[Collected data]
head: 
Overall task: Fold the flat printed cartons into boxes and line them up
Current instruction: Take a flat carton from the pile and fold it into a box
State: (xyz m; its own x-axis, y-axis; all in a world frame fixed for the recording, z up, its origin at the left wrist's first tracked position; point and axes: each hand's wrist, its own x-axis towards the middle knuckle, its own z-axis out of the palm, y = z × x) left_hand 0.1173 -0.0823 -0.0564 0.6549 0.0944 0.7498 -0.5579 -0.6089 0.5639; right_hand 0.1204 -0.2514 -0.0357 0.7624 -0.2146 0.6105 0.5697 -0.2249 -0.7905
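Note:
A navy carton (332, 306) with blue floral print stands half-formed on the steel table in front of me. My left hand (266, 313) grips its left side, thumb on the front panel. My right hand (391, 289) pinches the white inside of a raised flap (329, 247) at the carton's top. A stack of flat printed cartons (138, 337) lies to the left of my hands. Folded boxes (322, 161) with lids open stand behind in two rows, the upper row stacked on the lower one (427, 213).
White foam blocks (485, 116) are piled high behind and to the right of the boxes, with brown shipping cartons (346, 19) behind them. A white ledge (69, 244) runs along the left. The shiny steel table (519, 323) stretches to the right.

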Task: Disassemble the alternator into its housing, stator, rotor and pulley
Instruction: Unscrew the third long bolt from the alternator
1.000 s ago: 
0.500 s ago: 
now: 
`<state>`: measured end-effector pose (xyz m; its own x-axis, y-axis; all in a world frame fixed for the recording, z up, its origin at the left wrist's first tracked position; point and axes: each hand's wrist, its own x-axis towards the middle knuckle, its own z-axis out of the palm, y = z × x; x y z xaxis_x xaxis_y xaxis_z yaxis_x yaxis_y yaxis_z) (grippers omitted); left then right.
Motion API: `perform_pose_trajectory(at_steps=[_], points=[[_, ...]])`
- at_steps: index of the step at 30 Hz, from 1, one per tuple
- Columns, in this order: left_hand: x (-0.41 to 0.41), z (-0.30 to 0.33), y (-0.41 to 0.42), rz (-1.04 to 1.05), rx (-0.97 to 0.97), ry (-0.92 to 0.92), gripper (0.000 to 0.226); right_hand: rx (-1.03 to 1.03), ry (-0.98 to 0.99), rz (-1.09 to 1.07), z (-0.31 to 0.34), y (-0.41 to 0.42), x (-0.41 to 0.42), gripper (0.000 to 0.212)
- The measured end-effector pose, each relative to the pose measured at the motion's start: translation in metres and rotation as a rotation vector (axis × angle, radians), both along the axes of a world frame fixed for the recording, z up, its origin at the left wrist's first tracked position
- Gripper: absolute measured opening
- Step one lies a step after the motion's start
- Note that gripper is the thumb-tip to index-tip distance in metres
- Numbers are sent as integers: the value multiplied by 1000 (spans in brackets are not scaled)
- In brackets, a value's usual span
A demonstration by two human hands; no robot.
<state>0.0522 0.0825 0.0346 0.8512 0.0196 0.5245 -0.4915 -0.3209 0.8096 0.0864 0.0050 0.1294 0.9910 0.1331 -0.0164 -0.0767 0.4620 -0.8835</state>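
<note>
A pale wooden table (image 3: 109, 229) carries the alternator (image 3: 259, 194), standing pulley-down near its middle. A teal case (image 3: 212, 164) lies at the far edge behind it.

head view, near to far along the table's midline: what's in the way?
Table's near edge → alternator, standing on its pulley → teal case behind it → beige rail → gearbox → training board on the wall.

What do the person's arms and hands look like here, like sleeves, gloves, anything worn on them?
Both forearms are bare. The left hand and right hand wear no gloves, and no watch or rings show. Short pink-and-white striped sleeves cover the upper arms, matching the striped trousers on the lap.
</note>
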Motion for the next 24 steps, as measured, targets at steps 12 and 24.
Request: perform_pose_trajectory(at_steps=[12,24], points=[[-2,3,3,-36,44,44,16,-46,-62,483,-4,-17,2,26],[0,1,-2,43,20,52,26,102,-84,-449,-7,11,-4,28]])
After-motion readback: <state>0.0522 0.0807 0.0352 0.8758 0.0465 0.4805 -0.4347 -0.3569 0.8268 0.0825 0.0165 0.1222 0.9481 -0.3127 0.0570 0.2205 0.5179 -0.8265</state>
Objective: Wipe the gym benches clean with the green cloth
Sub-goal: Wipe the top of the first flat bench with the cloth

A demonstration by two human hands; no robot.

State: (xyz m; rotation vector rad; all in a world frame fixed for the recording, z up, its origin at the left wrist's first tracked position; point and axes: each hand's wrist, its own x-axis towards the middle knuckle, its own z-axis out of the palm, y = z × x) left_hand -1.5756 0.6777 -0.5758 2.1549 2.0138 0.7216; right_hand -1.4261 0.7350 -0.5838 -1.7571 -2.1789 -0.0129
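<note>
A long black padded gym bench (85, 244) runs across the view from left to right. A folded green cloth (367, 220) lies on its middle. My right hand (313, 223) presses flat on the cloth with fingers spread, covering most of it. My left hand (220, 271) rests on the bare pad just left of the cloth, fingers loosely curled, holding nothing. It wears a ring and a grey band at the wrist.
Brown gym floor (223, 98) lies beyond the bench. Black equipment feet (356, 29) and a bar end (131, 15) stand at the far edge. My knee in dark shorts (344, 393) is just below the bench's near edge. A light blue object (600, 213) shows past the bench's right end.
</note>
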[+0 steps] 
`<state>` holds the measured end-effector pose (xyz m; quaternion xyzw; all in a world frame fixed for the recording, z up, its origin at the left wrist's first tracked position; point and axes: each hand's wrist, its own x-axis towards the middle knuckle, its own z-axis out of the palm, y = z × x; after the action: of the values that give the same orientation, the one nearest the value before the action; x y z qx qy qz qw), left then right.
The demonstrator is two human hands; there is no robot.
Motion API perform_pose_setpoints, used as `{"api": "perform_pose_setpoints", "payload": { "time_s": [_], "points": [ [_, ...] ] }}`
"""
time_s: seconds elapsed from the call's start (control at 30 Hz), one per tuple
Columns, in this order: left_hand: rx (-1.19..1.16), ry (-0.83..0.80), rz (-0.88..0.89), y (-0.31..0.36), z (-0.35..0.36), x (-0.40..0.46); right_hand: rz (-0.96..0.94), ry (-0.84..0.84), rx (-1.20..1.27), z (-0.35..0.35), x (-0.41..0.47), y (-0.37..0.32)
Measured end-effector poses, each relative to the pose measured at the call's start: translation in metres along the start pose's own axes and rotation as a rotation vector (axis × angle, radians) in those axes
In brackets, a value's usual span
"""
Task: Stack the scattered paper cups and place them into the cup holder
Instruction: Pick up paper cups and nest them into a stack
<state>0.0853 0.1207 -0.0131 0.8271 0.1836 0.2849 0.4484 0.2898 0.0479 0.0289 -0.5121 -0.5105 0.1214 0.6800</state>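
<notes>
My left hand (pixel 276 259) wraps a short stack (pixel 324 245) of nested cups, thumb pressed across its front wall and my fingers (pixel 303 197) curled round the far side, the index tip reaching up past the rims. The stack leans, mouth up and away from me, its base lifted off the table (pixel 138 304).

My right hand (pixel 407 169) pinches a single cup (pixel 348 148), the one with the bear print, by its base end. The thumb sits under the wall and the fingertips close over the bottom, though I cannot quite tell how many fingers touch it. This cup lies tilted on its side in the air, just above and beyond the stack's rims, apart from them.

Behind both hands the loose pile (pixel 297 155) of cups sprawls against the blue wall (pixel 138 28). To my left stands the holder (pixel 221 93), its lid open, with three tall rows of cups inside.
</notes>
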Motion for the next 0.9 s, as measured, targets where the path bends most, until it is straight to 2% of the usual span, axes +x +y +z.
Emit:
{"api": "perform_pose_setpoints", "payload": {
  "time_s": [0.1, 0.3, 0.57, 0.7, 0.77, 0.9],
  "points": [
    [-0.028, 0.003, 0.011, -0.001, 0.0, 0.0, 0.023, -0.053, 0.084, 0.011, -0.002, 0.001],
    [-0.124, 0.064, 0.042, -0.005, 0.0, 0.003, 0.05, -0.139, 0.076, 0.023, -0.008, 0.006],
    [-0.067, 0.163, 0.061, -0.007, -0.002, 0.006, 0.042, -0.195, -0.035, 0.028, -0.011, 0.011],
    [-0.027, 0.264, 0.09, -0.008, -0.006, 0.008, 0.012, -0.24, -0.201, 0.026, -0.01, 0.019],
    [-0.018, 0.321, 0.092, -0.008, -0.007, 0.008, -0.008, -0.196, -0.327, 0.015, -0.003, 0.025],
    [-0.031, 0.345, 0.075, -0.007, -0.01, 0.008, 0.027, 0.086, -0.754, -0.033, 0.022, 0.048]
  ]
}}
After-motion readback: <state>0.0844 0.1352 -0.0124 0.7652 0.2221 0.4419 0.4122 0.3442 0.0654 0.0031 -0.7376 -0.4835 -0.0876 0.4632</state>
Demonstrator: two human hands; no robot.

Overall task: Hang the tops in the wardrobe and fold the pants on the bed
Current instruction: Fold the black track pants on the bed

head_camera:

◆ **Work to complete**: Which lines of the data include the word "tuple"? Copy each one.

◆ **Response to the exercise**:
- at_steps: index of the step at 30 Hz, from 1, one per tuple
time_s: seconds elapsed from the call's start (control at 30 Hz), one per tuple

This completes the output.